Voters list to be published ahead of primary election
Alabama law requires that each county publish a complete list of voters ahead of primary and general elections – as such, The Selma Times-Journal will publish the Dallas County voters list Wednesday.
The list contains the names and voting precincts for all of the county’s roughly 30,000 registered voters.
“What we are asking voters to do is to look at the voters list and make sure that they are placed within the correct voting precinct,” said Dallas County Probate Judge Jimmy Nunn. “If they are not in the correct precinct, we’re asking them to call the registrar’s office or the probate office.”
This is Nunn’s first time overseeing elections in the county and though he doesn’t know quite what to expect from area voters, he’s remaining optimistic.
“This is my first election, so I couldn’t tell you what turnout is going to be,” Nunn said. “I have no idea what to expect. I would love to have everybody voting, but, most of all, I’d like to have a higher turnout than we’ve had in the past.”
Nunn believes this year’s election will draw bigger crowds due to the presidential primary.
Nunn said that most voters not included in the county voting list are not registered.
“People can still register to vote,” Nunn said.
Some, however, are registered and have not shown up on the list due to an inactive status, which could be due to a lack of required information, and will need to seek clarity with local elections officials.
For the first time, county elections will utilize tablets in place of handwritten voters lists.
“When you show your ID, your driver’s license for example, there will be an instrument there to read the license and will pull up your information on the pad,” Nunn said. “It should be quicker and easier. From what we have heard from the other counties that are using it, it moves quicker, it’s much easier, the polling officials love it and it’s less time consuming. It’s also very accurate.”
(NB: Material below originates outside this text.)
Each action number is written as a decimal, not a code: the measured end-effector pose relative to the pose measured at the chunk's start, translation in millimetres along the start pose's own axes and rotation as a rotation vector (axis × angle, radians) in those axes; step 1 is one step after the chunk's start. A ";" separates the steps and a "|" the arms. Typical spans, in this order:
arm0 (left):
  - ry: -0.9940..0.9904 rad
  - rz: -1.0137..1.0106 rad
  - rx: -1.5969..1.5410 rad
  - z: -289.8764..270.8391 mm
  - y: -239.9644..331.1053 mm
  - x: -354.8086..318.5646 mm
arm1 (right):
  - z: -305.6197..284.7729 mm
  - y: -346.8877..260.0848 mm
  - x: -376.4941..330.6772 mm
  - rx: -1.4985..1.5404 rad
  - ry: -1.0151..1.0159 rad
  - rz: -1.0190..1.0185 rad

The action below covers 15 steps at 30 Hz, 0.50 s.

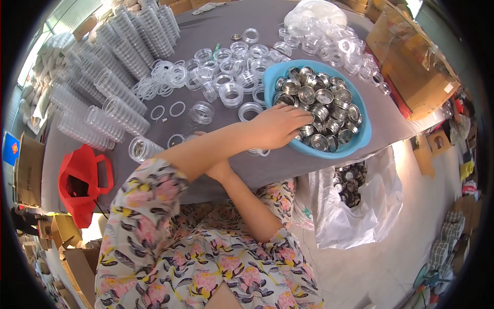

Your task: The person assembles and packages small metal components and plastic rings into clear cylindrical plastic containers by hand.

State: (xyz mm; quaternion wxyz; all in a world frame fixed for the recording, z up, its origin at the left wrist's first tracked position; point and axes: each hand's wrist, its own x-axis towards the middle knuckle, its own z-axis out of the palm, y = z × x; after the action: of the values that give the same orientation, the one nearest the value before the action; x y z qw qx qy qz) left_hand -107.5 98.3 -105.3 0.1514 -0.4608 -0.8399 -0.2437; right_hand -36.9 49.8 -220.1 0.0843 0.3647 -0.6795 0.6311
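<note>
My left arm reaches across to the right. My left hand [282, 126] lies over the near left rim of a blue plastic basin [364, 135], its fingers together and bent down onto a small round metal cap among the shiny metal caps [324, 96] heaped inside. Beneath that forearm, my right hand [218, 169] is mostly covered; a fingertip shows past it beside a clear ring, and whether it holds anything is hidden. Near both hands, clear round plastic cases [231, 95] are strewn over the grey tablecloth [206, 139], with loose flat rings [177, 108] to the left.
Tall stacks of clear round lids [113, 72] fill the left side. A red bag [82, 183] hangs at the left table edge. More clear rings spill from a plastic bag [315, 18] beside a cardboard box [414, 62]. Below the basin, a white sack [360, 226] holds metal caps.
</note>
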 end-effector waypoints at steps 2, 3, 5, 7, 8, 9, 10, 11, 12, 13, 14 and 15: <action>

Additionally, because the new National Guard armory on U.S. Hwy. 80 W is being renovated, voters who normally cast ballots there will go across the street to Joy Baptist Church, which will be used during both the primary and general elections, as well as a possible runoff.
For the first time, the runoff election, which is slated for March 31, will be held in the same month as the primary.
“In the past, it has been six weeks between the primary and the runoff,” Nunn said. “But now it has been reduced to four weeks. So this is the first time that you’ll have the primary and the runoff in the same month.”
Voting machines will be tested at noon on Feb. 27 at the Dallas County Courthouse and Nunn said the public is welcome to attend.
While this will be Nunn’s first countywide election, he is leaning on his experience as Selma City Attorney, which had him overseeing city elections alongside the mayor and city clerk, to get through it.
“Compared with my experience with the city, working hand-in-hand with our city clerk and the mayor putting elections on in the city, it’s a little more work, it’s a little more advanced,” Nunn said, noting that now he has to correspond with the Alabama Secretary of State’s office. “There’s a lot of moving parts when you’re dealing with a countywide election.”
The March 3 primary will feature candidates for Dallas County Commission seats, Dallas County Tax Collector, Dallas County Tax Assessor and various county constables.
“We’re expecting a great turnout and I’m hoping this will be one of the best elections we’ve had,” Nunn said. “We’re trying to prevent as much chaos and confusion as possible on Election Day. We want to make this a good Election Day for the people in Dallas County. I just hope people come out and vote.”